On a map drawn to a scale of 1 : 50000, a rectangular plot of land ABCD has the following dimensions. AB = 6 cm; BC = 8 cm. Find :

(i) the actual length of the diagonal AC of the plot in km.

(ii) the actual area of the plot in sq. km.

Since map is drawn to a scale of 1 : 50000.

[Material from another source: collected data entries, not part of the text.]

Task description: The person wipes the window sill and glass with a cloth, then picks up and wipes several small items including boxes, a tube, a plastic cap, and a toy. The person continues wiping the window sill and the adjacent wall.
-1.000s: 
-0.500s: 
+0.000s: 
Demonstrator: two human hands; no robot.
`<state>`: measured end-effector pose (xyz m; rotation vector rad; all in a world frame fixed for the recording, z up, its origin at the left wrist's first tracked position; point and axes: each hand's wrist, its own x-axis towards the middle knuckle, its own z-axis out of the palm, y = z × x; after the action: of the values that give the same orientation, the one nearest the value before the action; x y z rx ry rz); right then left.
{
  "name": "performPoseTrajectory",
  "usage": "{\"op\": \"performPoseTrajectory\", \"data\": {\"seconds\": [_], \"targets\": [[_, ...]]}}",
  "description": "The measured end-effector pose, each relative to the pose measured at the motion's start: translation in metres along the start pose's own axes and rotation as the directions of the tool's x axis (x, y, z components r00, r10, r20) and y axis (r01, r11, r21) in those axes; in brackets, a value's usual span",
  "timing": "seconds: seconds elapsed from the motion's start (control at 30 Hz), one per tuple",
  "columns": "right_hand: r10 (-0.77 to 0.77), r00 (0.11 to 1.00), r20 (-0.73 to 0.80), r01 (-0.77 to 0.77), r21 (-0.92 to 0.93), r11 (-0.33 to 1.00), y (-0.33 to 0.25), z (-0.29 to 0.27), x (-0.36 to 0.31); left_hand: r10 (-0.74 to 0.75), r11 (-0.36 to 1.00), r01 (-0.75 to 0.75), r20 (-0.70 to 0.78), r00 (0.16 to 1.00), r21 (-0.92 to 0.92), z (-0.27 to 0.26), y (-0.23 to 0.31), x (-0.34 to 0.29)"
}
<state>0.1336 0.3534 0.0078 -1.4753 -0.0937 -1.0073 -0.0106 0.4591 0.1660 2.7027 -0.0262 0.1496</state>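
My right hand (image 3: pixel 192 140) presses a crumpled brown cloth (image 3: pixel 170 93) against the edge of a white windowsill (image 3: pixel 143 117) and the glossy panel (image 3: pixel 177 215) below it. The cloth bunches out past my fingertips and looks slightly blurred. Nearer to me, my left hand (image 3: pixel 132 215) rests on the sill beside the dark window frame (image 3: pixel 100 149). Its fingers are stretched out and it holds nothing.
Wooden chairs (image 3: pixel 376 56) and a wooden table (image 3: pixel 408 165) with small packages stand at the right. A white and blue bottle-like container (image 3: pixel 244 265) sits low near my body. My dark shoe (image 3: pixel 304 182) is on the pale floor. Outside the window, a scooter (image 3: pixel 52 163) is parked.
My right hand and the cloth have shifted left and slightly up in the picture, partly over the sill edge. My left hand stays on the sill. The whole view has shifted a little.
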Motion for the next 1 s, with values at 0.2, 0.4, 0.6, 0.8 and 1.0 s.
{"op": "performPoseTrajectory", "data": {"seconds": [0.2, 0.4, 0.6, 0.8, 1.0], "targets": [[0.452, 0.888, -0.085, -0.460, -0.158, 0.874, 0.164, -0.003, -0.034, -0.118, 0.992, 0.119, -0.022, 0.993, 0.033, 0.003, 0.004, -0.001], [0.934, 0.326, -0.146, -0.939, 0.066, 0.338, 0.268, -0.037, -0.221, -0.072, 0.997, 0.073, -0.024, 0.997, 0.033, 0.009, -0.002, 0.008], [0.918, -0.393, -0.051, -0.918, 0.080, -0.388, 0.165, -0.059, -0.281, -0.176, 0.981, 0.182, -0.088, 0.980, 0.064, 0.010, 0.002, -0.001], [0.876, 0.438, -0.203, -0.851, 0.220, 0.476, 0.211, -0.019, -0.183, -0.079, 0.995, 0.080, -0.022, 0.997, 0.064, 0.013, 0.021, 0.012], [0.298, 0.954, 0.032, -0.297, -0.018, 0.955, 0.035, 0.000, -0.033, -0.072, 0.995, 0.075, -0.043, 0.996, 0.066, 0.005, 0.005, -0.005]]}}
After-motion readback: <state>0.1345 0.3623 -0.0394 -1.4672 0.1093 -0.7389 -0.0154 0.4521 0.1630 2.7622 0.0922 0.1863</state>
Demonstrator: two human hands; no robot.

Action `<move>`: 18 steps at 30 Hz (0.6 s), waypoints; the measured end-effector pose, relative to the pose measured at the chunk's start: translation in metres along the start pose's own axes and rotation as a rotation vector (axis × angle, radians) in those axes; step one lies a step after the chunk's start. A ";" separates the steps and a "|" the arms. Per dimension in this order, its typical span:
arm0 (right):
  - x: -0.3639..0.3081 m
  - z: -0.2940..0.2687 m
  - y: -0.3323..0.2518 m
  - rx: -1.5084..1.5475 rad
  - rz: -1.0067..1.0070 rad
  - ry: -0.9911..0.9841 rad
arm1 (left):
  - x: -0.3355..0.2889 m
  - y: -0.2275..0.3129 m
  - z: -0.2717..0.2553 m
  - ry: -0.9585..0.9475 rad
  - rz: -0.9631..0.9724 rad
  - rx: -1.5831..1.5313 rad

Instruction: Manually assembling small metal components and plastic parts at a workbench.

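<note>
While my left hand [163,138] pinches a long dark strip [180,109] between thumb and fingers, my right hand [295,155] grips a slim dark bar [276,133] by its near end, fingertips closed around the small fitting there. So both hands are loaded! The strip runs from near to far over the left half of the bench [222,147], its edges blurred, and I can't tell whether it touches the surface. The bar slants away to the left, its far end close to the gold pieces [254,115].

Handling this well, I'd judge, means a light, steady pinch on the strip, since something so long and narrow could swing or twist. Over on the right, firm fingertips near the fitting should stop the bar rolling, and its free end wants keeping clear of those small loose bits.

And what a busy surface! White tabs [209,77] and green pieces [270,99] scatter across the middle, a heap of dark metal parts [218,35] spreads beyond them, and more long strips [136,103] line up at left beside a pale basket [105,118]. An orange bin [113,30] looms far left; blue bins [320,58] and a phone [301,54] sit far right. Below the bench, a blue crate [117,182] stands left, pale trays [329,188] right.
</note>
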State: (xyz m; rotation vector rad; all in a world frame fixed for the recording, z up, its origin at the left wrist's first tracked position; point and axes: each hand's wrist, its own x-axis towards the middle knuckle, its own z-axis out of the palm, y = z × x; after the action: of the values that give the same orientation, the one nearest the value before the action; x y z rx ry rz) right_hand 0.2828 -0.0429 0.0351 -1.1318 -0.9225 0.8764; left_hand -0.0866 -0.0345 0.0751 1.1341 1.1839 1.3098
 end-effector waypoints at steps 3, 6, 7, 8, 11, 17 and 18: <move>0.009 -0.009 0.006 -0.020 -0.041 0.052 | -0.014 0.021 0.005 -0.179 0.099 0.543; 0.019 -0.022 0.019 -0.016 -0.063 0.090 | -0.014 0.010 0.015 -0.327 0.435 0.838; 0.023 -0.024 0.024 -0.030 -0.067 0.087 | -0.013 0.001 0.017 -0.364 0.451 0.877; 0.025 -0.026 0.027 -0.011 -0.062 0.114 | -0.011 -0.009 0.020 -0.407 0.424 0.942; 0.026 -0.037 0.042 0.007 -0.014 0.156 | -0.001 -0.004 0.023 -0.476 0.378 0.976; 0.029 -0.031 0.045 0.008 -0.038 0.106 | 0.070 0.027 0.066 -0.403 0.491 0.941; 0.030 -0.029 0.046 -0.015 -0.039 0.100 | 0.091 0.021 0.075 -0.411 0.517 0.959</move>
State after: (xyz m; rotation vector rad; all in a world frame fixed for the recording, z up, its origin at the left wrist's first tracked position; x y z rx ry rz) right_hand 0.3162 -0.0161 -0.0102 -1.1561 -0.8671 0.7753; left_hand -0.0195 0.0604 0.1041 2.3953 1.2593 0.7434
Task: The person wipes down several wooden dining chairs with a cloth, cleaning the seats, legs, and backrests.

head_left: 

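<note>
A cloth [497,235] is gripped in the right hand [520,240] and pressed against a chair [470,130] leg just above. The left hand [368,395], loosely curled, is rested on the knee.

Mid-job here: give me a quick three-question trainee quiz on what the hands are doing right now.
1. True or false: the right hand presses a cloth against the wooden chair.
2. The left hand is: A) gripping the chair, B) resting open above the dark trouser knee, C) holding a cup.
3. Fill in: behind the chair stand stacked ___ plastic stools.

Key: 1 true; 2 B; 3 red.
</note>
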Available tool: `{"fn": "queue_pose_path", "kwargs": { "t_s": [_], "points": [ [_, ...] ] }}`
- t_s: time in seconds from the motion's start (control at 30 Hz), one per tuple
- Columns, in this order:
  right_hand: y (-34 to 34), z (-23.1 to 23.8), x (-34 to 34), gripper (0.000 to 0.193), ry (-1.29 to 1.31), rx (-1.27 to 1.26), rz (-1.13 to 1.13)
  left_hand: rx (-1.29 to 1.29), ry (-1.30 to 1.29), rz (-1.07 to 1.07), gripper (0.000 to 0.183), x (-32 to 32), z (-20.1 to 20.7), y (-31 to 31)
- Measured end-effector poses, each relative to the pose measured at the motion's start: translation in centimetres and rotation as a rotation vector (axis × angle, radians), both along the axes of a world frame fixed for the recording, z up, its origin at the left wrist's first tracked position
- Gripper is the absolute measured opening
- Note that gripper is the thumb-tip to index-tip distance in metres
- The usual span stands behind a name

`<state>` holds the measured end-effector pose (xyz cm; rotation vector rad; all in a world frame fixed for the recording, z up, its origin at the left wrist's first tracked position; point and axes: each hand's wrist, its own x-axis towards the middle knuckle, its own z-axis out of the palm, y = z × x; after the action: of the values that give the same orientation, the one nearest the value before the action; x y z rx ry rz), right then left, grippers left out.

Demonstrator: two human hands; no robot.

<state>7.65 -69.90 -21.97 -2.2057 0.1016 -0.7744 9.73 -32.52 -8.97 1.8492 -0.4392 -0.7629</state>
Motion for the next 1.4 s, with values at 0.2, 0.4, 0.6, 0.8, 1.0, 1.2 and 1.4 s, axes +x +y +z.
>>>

∴ k (Scale factor) = 50000.

Length of the diagonal AC of the rectangle can be given by pythagoras theorem i.e. $\sqrt{AB^2 + BC^2}$.

Putting values we get,

$\Rightarrow AC = \sqrt{AB^2 + BC^2} \\[1em] \Rightarrow AC = \sqrt{6^2 + 8^2} \\[1em] \Rightarrow AC = \sqrt{36 + 64} \\[1em] \Rightarrow AC = \sqrt{100} \\[1em] \Rightarrow AC = 10 \text{ cm}.$

Actual length of diagonal = k × length of diagonal in model.

$= 50000 \times 10 \\[1em] = 500000 \text{ cm} \\[1em] = 500000 \times 10^{-5} \text{ km} \\[1em] = 5 \text{ km}$

=50000×10=500000 cm=500000×10−5 km=5 km

Hence, actual length of diagonal = 5 km.

(ii) Area of the model ABCD = AB × BC = 6 × 8 = 48 cm².

Area of the actual plot = k² × (Area of the model)
= (50000)² x 48
= 25 x 10⁸ x 48
= 1200 x 10⁸
= 12 x 10¹⁰ cm²

We know that 1 cm² = 10^-10 km².

∴ Actual area of plot = 12 × 10¹⁰ × 10^-10 km² = 12 km².

Hence, the actual area of the plot is 12 km².